▸ THE PROBLEM:
What is needed is an exact copy of the data that follows.

▸ SUPPLIED INFORMATION:
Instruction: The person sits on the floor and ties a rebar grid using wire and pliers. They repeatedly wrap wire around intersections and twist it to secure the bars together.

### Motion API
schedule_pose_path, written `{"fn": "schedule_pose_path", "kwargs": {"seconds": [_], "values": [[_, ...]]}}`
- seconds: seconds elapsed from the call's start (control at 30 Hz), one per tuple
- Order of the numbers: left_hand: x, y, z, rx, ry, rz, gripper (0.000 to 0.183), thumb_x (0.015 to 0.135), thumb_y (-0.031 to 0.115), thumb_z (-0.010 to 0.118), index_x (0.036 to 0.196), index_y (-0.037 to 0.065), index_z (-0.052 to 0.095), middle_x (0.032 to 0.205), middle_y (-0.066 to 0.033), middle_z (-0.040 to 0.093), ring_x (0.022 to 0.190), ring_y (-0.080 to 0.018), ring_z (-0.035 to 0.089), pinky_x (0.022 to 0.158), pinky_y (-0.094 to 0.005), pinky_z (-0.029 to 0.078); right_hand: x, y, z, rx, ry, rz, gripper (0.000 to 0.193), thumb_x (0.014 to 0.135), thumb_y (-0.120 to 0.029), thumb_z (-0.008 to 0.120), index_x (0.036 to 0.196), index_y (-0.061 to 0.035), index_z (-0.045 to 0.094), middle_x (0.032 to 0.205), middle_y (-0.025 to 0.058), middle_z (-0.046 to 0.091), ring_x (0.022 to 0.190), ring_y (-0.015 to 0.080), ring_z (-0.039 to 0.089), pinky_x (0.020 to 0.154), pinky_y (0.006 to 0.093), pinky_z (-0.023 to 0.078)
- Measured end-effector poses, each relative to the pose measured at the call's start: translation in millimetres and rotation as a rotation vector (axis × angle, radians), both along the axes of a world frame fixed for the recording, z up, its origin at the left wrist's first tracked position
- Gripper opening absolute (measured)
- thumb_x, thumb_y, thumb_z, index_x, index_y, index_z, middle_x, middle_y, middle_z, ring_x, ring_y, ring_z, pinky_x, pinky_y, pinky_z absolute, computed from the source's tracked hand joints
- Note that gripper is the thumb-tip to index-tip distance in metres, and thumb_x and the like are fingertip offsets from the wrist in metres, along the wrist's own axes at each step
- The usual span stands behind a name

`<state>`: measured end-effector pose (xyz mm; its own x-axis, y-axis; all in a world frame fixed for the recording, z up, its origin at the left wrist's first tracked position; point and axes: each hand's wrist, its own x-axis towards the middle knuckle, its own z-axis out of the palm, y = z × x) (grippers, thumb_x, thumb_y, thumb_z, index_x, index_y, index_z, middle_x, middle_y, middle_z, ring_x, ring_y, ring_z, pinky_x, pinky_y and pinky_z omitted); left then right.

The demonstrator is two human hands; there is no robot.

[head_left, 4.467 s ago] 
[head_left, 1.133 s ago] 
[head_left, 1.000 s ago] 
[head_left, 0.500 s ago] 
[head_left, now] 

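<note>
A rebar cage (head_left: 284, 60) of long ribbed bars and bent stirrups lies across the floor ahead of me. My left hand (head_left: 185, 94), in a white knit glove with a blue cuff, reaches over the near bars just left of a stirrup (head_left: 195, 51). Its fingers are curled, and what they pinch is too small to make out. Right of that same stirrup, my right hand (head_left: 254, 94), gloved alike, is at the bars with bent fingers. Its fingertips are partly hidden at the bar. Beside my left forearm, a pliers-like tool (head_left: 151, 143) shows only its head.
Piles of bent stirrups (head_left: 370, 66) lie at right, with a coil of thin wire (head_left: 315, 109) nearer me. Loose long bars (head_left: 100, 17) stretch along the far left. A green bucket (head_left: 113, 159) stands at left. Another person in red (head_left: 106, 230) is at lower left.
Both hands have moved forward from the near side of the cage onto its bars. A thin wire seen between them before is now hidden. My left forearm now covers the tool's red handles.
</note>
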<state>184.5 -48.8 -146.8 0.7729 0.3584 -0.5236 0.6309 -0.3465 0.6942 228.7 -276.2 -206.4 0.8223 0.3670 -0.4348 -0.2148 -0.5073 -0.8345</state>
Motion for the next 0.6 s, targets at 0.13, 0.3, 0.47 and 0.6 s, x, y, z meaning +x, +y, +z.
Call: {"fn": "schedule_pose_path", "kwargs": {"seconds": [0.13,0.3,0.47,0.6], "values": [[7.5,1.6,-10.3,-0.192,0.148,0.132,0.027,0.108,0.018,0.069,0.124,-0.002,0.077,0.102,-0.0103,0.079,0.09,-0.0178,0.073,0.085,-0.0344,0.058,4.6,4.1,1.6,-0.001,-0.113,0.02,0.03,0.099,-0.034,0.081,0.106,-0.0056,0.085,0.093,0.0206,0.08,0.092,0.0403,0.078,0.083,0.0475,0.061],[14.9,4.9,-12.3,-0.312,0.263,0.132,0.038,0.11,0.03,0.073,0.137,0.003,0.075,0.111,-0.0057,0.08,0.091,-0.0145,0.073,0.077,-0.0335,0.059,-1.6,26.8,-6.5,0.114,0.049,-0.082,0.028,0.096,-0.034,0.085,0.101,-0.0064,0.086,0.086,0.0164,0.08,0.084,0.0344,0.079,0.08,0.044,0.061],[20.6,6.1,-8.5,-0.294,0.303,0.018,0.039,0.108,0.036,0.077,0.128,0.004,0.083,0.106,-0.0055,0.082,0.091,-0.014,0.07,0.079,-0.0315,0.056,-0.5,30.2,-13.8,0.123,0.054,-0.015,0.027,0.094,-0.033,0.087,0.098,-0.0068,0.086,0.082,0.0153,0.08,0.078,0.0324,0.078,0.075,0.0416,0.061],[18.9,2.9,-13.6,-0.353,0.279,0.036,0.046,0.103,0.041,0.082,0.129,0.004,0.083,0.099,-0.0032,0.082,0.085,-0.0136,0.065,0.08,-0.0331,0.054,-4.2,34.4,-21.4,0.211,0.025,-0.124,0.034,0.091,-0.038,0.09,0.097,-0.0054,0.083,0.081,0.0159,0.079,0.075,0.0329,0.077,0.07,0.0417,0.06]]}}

▸ RESULT OF THE TASK:
Instruction: The person sits on the floor and ties a rebar grid using wire and pliers. They repeatedly wrap wire around intersections and twist it to secure the bars together.

### Motion API
schedule_pose_path, written `{"fn": "schedule_pose_path", "kwargs": {"seconds": [_], "values": [[_, ...]]}}`
- seconds: seconds elapsed from the call's start (control at 30 Hz), one per tuple
- Order of the numbers: left_hand: x, y, z, rx, ry, rz, gripper (0.000 to 0.183), thumb_x (0.015 to 0.135), thumb_y (-0.031 to 0.115), thumb_z (-0.010 to 0.118), index_x (0.036 to 0.196), index_y (-0.037 to 0.065), index_z (-0.052 to 0.095), middle_x (0.032 to 0.205), middle_y (-0.066 to 0.033), middle_z (-0.040 to 0.093), ring_x (0.022 to 0.190), ring_y (-0.080 to 0.018), ring_z (-0.035 to 0.089), pinky_x (0.022 to 0.158), pinky_y (-0.094 to 0.005), pinky_z (-0.029 to 0.078); right_hand: x, y, z, rx, ry, rz, gripper (0.000 to 0.193), thumb_x (0.014 to 0.135), thumb_y (-0.120 to 0.029), thumb_z (-0.008 to 0.120), index_x (0.036 to 0.196), index_y (-0.061 to 0.035), index_z (-0.045 to 0.094), middle_x (0.032 to 0.205), middle_y (-0.025 to 0.058), middle_z (-0.046 to 0.091), ring_x (0.022 to 0.190), ring_y (-0.015 to 0.080), ring_z (-0.039 to 0.089), pinky_x (0.020 to 0.154), pinky_y (0.006 to 0.093), pinky_z (-0.023 to 0.078)
- Measured end-effector poses, each relative to the pose measured at the call's start: translation in millimetres and rotation as a rotation vector (axis × angle, radians), both along the axes of a world frame fixed for the recording, z up, its origin at the left wrist's first tracked position
- Gripper opening absolute (measured)
- thumb_x, thumb_y, thumb_z, index_x, index_y, index_z, middle_x, middle_y, middle_z, ring_x, ring_y, ring_z, pinky_x, pinky_y, pinky_z absolute, computed from the source's tracked hand joints
- Note that gripper is the thumb-tip to index-tip distance in metres, and thumb_x and the like are fingertip offsets from the wrist in metres, along the wrist's own axes at each step
- The usual span stands behind a name

`<state>`: measured end-effector pose (xyz mm; its own x-axis, y-axis; all in a world frame fixed for the recording, z up, its origin at the left wrist's first tracked position; point and axes: each hand's wrist, its own x-axis towards the middle knuckle, its own z-axis out of the palm, y = z × x) (grippers, thumb_x, thumb_y, thumb_z, index_x, index_y, index_z, middle_x, middle_y, middle_z, ring_x, ring_y, ring_z, pinky_x, pinky_y and pinky_z omitted); left then right.

The demonstrator is two human hands; there is no robot.

[head_left, 4.467 s ago] 
[head_left, 1.133 s ago] 
[head_left, 1.000 s ago] 
[head_left, 0.500 s ago] 
[head_left, now] 

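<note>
A rebar cage (head_left: 284, 60) of long ribbed bars and bent stirrups lies across the floor ahead of me. My left hand (head_left: 185, 94), in a white knit glove with a blue cuff, reaches over the near bars just left of a stirrup (head_left: 195, 51). Its fingers are curled, and what they pinch is too small to make out. Right of that same stirrup, my right hand (head_left: 254, 94), gloved alike, is at the bars with bent fingers. Its fingertips are partly hidden at the bar. Beside my left forearm, a pliers-like tool (head_left: 151, 143) shows only its head.
Piles of bent stirrups (head_left: 370, 66) lie at right, with a coil of thin wire (head_left: 315, 109) nearer me. Loose long bars (head_left: 100, 17) stretch along the far left. A green bucket (head_left: 113, 159) stands at left. Another person in red (head_left: 106, 230) is at lower left.
Both hands have moved forward from the near side of the cage onto its bars. A thin wire seen between them before is now hidden. My left forearm now covers the tool's red handles.
</note>
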<state>184.5 -48.8 -146.8 0.7729 0.3584 -0.5236 0.6309 -0.3465 0.6942 228.7 -276.2 -206.4 0.8223 0.3670 -0.4348 -0.2148 -0.5073 -0.8345</state>
Motion for the next 0.6 s, targets at 0.13, 0.3, 0.47 and 0.6 s, x, y, z meaning +x, +y, +z.
Call: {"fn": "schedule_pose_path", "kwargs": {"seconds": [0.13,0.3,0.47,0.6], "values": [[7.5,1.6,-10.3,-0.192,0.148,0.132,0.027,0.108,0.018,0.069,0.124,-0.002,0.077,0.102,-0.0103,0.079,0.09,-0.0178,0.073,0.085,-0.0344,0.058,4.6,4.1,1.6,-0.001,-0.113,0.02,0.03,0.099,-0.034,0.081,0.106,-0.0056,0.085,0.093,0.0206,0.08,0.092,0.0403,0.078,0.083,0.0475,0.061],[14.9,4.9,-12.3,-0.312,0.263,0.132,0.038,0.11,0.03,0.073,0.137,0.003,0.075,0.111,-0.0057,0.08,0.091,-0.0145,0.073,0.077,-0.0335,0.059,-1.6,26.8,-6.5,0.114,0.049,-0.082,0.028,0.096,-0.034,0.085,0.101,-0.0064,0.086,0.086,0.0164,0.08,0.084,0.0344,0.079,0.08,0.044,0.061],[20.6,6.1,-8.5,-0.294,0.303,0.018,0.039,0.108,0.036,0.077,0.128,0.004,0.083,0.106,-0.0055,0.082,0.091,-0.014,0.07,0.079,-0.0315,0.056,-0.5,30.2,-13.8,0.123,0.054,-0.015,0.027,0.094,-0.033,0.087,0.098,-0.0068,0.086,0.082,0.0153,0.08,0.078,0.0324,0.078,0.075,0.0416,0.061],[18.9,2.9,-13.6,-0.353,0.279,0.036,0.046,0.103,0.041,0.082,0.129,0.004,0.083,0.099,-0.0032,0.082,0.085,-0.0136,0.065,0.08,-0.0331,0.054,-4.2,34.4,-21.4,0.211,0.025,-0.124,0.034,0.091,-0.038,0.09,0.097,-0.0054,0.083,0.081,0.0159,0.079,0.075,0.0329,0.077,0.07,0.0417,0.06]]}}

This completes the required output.